Bitten by the Bug

I have been struggling manfully (ie complainingly) with a cold since the weekend which I put down to Miss P’s visit, bringing with her all those ‘student flu’ germs, and yes, I know that flu is a virus

Anyway, I finally succumbed this morning. I woke at the usual time with a banging headache, a rasping throat, a tongue like sandpaper and barely able to speak. I groaned, rolled over and didn’t surface until noon.

I stumbled around and bravely stirred my own Lemsips — blackcurrant with a dash of sugar, shaken, not stirred — in the hope of finding sympathy, but there was none. So I coughed and coughed, read the paper and recorded some BBC7 programmes while I wheezed.

I cheered up when I saw that there were three consecutive UEFA cup matches to watch on the telly, albeit on the snowstorm-ridden Channel 5.

All in all, an uninteresting day of sickness and hardly what they were expecting as my contribution to History Matters One Day in Time, even if I was two snot-spluttering days too late.

Nobody’s prefect. If you find any spelling mistakes or other errors in this post, please let me know by highlighting the text and pressing Ctrl+Enter.

4 comments… Add yours
  • Yorkshire Pudding 19th October 2006

    Sheffield is very much a virus-free city. “Methinks” it could be the dreaded lurgi! Why is yer Channel 5 snowstormed? Have you got a decent aerial? If not – GET ONE!
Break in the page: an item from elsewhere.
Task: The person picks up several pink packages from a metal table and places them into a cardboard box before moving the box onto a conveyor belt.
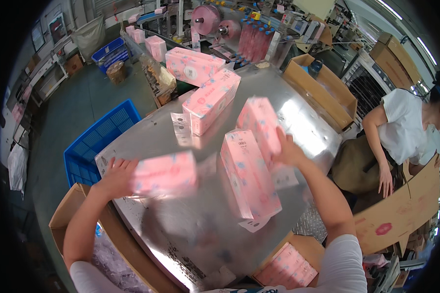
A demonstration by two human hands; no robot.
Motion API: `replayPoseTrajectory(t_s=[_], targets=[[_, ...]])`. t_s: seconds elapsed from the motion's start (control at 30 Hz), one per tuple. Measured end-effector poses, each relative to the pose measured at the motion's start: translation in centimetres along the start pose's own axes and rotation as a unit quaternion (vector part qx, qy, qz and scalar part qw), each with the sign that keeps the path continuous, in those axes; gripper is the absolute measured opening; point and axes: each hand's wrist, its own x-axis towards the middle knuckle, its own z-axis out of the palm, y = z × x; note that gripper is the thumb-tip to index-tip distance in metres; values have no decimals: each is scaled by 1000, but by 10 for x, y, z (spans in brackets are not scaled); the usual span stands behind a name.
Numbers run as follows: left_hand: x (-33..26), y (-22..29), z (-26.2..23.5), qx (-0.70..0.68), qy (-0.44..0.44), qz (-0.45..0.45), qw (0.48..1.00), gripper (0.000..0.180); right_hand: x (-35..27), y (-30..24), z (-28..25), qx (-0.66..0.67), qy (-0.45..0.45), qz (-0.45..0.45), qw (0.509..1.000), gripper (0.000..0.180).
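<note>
On the steel table several pink tissue packs with a floral print lie about. My left hand grips the left end of one tissue pack, which is smeared by motion. Its fingers lie over the end, and its thumb is hard to see. My right hand is closed against the right side of a second pack, which stands tilted. A third pack lies in front of that one, touching or nearly touching it, with a clear film flap at its near end.
More packs sit at the table's far edge by a conveyor. A blue crate and an open carton of plastic film stand left. A carton of packs is near right. A person handles cardboard at right.
</note>
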Motion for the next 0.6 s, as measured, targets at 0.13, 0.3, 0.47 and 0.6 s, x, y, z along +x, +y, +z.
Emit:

  • Anonymous 20th October 2006

    Poor you, having to mix your own Lemsips!!! Can life get any unfairer??? Hope you are better soon.

  • krip 21st October 2006

    Bin the Lemsip Polly. What you need is a hot toddy (water, scotch, honey and a dash of lemon juice). It may not cure you, but after one or five you are past caring.
    Invest in a digital freeview box. That is if you can pick up digital reception in your area. Your snowstorms will disappear forever

  • Shooting Parrots 25th October 2006

    Polly whezes and crawls back upon the perch from which he has fallen to opine..

    YP: Sadly Sheffield is not the germ-free city its denizens would believe it to be, as witness a continuingly poorly Miss P.

    As for the snowy C5, we have cable and aerials aplenty, but not for my telly in the dining room which makes do with an internal.

    Setting up an external would entail another wire down the side of the house, drilling a hole through an outside wall, pulling up the carpet and floorboards to run the lead across the room, and frankly the programming just isn’t worth it.

    Jenny: Glad to see that my selfless Lemsip stirring has not gone unnoticed!

    Krip: I can always tell when I’m really ill when the remedy doesn’t involve whisky, rum or blackcurrant!